MOE: Fix gate conversion to fp32

Currently, during forward, topkgate gate linear layer is converted to fp32. This is forbidden since the linear layer params are a view into deepspeed's parameter flat buffer. To fix it, use torch.nn.functional.linear with gate.weight.float(). Signed-off-by: Moshe Island <misland@habana.ai>
microsoft · Feb 21, 2024 · 8f9d75c · 8f9d75c
1 parent 4ab360a
commit 8f9d75c
Showing 1 changed file with 2 additions and 4 deletions.
diff --git a/deepspeed/moe/sharded_moe.py b/deepspeed/moe/sharded_moe.py
@@ -400,7 +400,7 @@ def __init__(self,
         # Only top-1 and top-2 are supported at the moment.
         if k != 1 and k != 2:
             raise ValueError('Only top-1 and top-2 gatings are supported.')
-        self.wg = torch.nn.Linear(model_dim, num_experts, bias=False).float()

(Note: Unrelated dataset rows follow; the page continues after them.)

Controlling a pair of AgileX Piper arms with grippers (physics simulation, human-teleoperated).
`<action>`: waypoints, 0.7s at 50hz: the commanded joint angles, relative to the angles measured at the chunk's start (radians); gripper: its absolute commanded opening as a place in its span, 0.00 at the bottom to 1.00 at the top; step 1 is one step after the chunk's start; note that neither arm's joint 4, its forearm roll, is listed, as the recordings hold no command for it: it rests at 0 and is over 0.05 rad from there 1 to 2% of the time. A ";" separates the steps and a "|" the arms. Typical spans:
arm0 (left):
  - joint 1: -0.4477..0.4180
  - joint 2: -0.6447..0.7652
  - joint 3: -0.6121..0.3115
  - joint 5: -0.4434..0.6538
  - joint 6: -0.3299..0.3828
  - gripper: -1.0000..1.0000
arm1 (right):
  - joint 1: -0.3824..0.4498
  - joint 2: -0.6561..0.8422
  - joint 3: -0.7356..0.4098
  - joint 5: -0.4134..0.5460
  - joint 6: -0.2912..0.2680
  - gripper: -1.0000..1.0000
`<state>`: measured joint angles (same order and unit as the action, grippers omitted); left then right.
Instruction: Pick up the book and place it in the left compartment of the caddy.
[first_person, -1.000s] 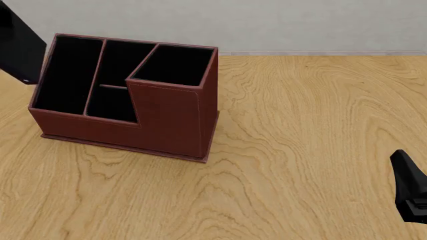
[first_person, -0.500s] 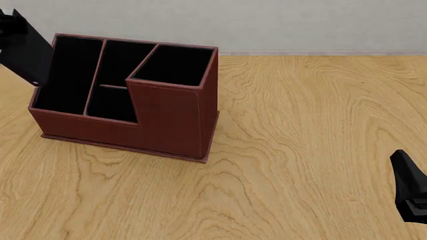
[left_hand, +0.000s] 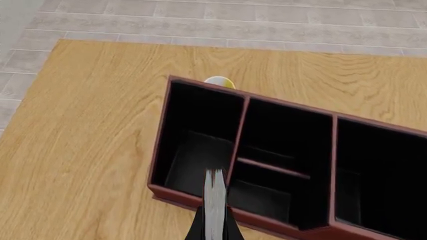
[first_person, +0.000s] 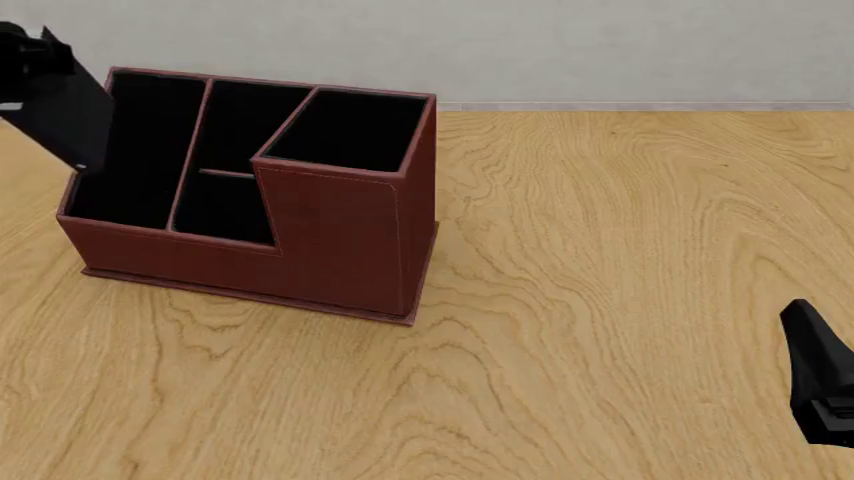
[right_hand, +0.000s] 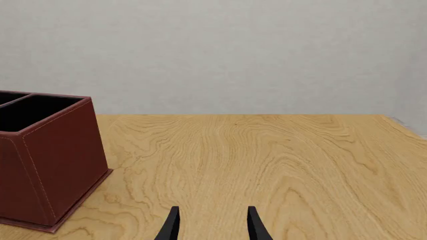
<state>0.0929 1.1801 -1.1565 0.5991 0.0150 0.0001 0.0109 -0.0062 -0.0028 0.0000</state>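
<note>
Front view: caddy (first_person: 254, 215) sits on the wooden table (first_person: 601, 300) at abt 10 o'clock from frame centre, tall square compartment (first_person: 344, 130) on its right end, two short slots in the middle, long left compartment (first_person: 138, 145) at its 9 o'clock side. Book (first_person: 64, 108) hangs tilted in the air at the caddy's upper left corner, lower edge overlapping the left wall of the left compartment; can't tell if it's touching the wall. Left gripper (first_person: 19, 48) only partly in frame at 10 o'clock, at the book's top. Left wrist view: book (left_hand: 214, 205) seen edge-on, pale page edge up, pinched btwn the fingers (left_hand: 197, 230), which are black slivers either side of it; it's over the near rim of the left compartment (left_hand: 200, 145). Small yellow-white obj (left_hand: 219, 81) peeks out just behind the caddy's far wall, kind unclear. Right gripper (right_hand: 212, 225) low over bare table at abt 4 o'clock in the front view, well apart from the caddy, fingers spread w/ nothing btwn them.
</note>
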 joint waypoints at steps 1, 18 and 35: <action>0.017 0.025 -0.023 -0.022 0.020 0.00 | 0.000 -0.002 0.002 0.000 0.000 1.00; 0.016 0.099 -0.024 -0.076 0.019 0.00 | 0.000 -0.002 0.002 0.000 0.000 1.00; 0.026 0.152 -0.032 -0.114 0.029 0.00 | 0.000 -0.002 0.002 0.000 0.000 1.00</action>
<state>0.1072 1.3138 -1.1680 0.4991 0.0250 0.0000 0.0108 -0.0062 -0.0028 0.0001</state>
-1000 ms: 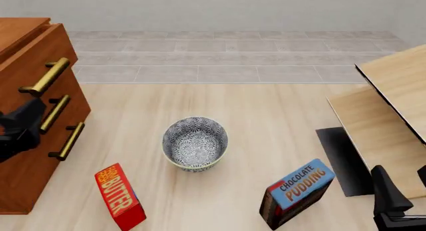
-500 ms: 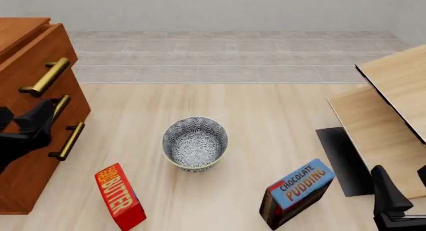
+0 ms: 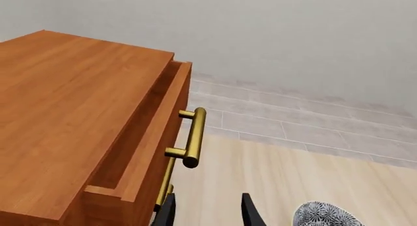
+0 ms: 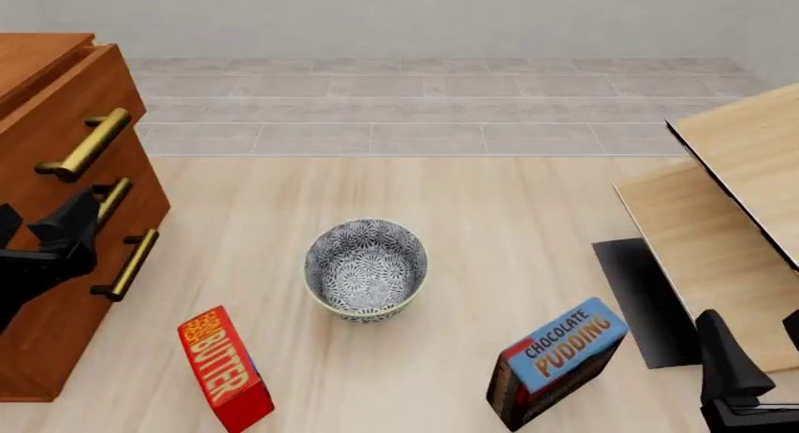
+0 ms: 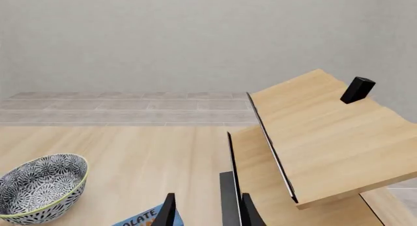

+        self.wg = torch.nn.Linear(model_dim, num_experts, bias=False)
         self.k = k
         self.capacity_factor = capacity_factor
         self.eval_capacity_factor = eval_capacity_factor
@@ -421,13 +421,11 @@ def forward(self,
         if self.wall_clock_breakdown:
             self.timers(TOPK_GATE_TIMER).start()
 
-        if self.wg.weight.dtype != torch.float32:
-            self.wg = self.wg.float()
         input_fp32 = input.float()
         # input jittering
         if self.noisy_gate_policy == 'Jitter' and self.training:
             input_fp32 = multiplicative_jitter(input_fp32, device=input.device)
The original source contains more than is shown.